Public Story
The long waitlist
Tiffanie Rivers, 46, was running out of time. She is her mother, Gayle Love’s only daughter and caregiver.
Over the past year, as the coronavirus swept through nursing homes across the country and as dementia deepened its hold on her mother, she had promised herself that she would do everything possible to keep Gayle, 75, at home with her in Hyattsville, Md.
She had pestered state employees about her paperwork for a Medicaid waiver, filed two years ago, that would help her afford home-based care. She had hired a consultant, who told her that the waiver that she was applying for in Maryland has a waitlist of 21,000 names — one of the longest in the country.
In the caregiver Facebook groups that Rivers was in, people talked about a bill in Congress — recently absorbed into the $3.5 trillion spending plan mired in debate on Capitol Hill — that would permanently bump up the federal match for home-based care and designate $400 billion for states to expand access to such services.
Rivers stayed updated on these efforts. But now she couldn’t afford to wait.
After toggling between working from home and caregiving for 19 months, her return to in-person work as an accountant was looming closer. She was running out of family leave, out of money and out of bandwidth. And her mother’s needs were mounting.
Across the country, at least 820,000 people — primarily the disabled and the elderly — are on waitlists for waivers that could help them afford home care, according to the Kaiser Family Foundation. Maryland has permission from the federal government to grant 6,348 waivers for home and community-based services, but it only enrolls 4,286 residents, according to the state’s health department. More than 25,000 residents sit on waitlists to be approved.
“I don’t know what happens if [the waiver] doesn’t kick in,” Rivers said one recent afternoon, sitting outside her house. “I have to work. There’s no other choice.
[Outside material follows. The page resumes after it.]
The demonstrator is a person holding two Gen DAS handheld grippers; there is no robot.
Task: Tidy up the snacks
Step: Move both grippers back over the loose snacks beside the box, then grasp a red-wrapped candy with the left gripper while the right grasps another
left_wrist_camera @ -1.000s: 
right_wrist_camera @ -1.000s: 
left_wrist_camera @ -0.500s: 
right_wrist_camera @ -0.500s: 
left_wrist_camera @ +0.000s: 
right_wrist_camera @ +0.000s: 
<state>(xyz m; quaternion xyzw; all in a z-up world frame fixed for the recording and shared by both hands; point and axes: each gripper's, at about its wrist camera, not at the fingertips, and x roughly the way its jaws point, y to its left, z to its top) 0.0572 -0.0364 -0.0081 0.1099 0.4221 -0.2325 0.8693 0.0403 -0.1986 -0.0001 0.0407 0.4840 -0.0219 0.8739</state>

My mom’s care . . . it’ll literally suffer.”
Simon Hatcher is 15 years old, independent, curious, has a great sense of humor, loves to dance and create artwork. Simon also has complex medical needs, physical and cognitive disabilities.
His parents, Laura and Brian Hatcher, waited nine years to get a Medicaid waiver that allows them to pay for at-home help for their son, Simon, who has cerebral palsy, autism, epilepsy and several other medical conditions.
If and when families are able to procure the waiver, other challenges persist.
Home-care workers earn a median wage of $12 an hour, and about a fifth of them live in poverty, according to the Economic Policy Institute. The Medicaid rate for direct-support professionals (DSPs), who make up the bulk of home-care workers, can be half or a third of what private payers offer, so many staffing agencies don’t take Medicaid reimbursement.
The DSP they hired in 2019 provided much-needed respite. But at the start of the pandemic, like thousands of other home-care workers, she quit. Unable to find a replacement, Brian underwent training to become a DSP so that the family could still benefit from the Medicaid reimbursement.
The family now has two ticking clocks, Laura said. One counting down to January, when the state’s emergency measure allowing relatives to be reimbursed as caregivers expires. And the second counting down to 2027, when Simon turns 21 and loses eligibility for the waiver that lets him receive home-based care. He’s eligible for other waivers, but they all come with wait lists.
“There simply are not enough supports to go around for everyone who needs them,” Laura said at their home in Towson. “Every day, I hope against hope that before my husband and I become unsuitable to care for him, that he’ll get the appropriate support.”